La wikipedia asegura que la expresión 'leyenda urbana' fue acuñada por el norteamericano Richard Dorson. Con ella, pretendía definir toda aquella historia moderna 'que nunca ha sucedido, contada como si fuera cierta'.
Propagada
boca a boca o por esas interminables cadenas de correo electrónico, su
contenido termina siendo para muchos una verdad absoluta, como si uno
mismo la hubiera vivido en primera persona. Luego, restablecer lo cierto
se convierte en una misión difícil, cuando no imposible. Sobre todo, si
los principales afectados no tienen voz, sino ladrido.
Una
de esas leyendas urbanas es la que asegura que los perros policías
especializados en localizar droga son capaces de encontrar el
estupefaciente, no por su fino olfato, sino porque son yonkis
de cuatro patas. Es decir, que si encuentran la cocaína oculta en el
doble fondo de una maleta no es porque hayan sido capaces de detectar el
olor a mojado que despiden los paquetes de esta droga, sino porque
entre ración y ración de pienso, sus adiestradores les han metido una rayita.
Aquellos que intentan dar más verosimilitud a la leyenda, añaden que la
insistencia del pobre animal en arañar el lugar donde se esconde la
droga es fruto de la crueldad policial: después de engancharlos, los
sacan a la caza de narcos en pleno mono.
Si
todo esto fuera cierto, como los perros adiestrados son capaces de
localizar indistintamente hachís, cocaína, heroína y lo que se tercie,
estaríamos ante dramáticos casos de politoxicomanía perrunas dignos de
ser denunciados ante el Consejo de Seguridad de la ONU. ¿Y qué decir de
los que localizan material explosivo? Sin duda, sus adiestradores les
han enganchado a la goma 2 después de sustituirle las
salchichas de la merienda por cartuchos. ¿Y los que encuentran personas
bajo los escombros o después de un alud? Seguro que les llevan
hambrientos a desayunar a los cementerios.
Una simple salchicha
La
verdad, sin embargo, es mucho más prosaica. Los perros de la Policía y
la Guardia Civil, y los de cualquier cuerpo policial del mundo, no son
drogados ni alimentados con trozos de cadáveres o dinamita, sino que su
adiestramiento es un simple juego al más puro estilo de Ivan Pavlov,
aquel fisiólogo ruso que se valió precisamente de perros para demostrar
su teoría del reflejo condicionado. Objetivo logrado, premio entregado.

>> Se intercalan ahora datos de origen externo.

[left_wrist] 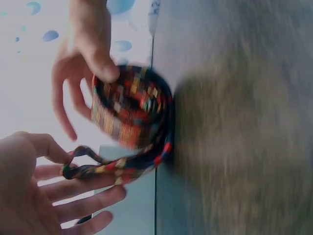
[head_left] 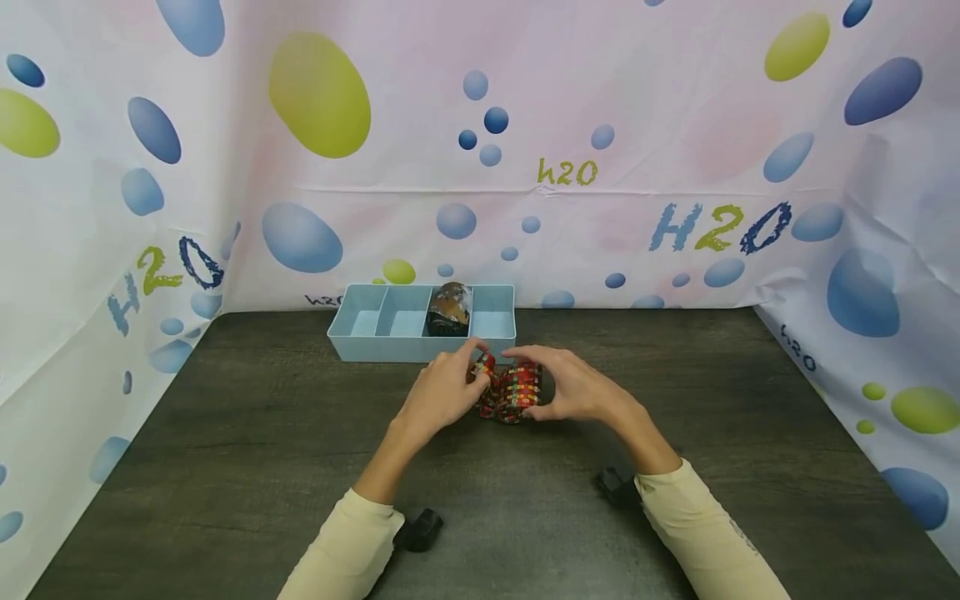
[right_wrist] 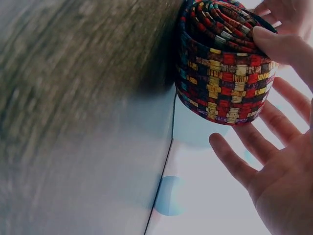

¿Y cuál es el premio? Para muchos, simplemente un rollo de tela y unos
minutos de juego con su amigo y guía, el policía que le acompaña. Para
otros, algo de comida.
Hace unos años conocí a Canito,
un sabueso especializado en la búsqueda de personas cuyo mayor placer
era degustar una sencilla salchicha. Ese fue el premio que recibió
cuando localizó gracias a su fino olfato el cadáver de Donovan Párraga,
un niño desaparecido que finalmente fue hallado en el fondo de una poza.
También conocí a Black, un pastor alemán que estaba destinado
en el madrileño aeropuerto de Barajas detectando alijos de drogas y que,
incluso, localizaba pastillas de éxtasis. A este, lo que más le
gustaba, según el guardia civil que le servía de guía, era ladrar a
todos los vehículos de Iberia con los que se cruzaba. Pero sólo a los de
Iberia. Manías de perro. ¿O es que iba drogado?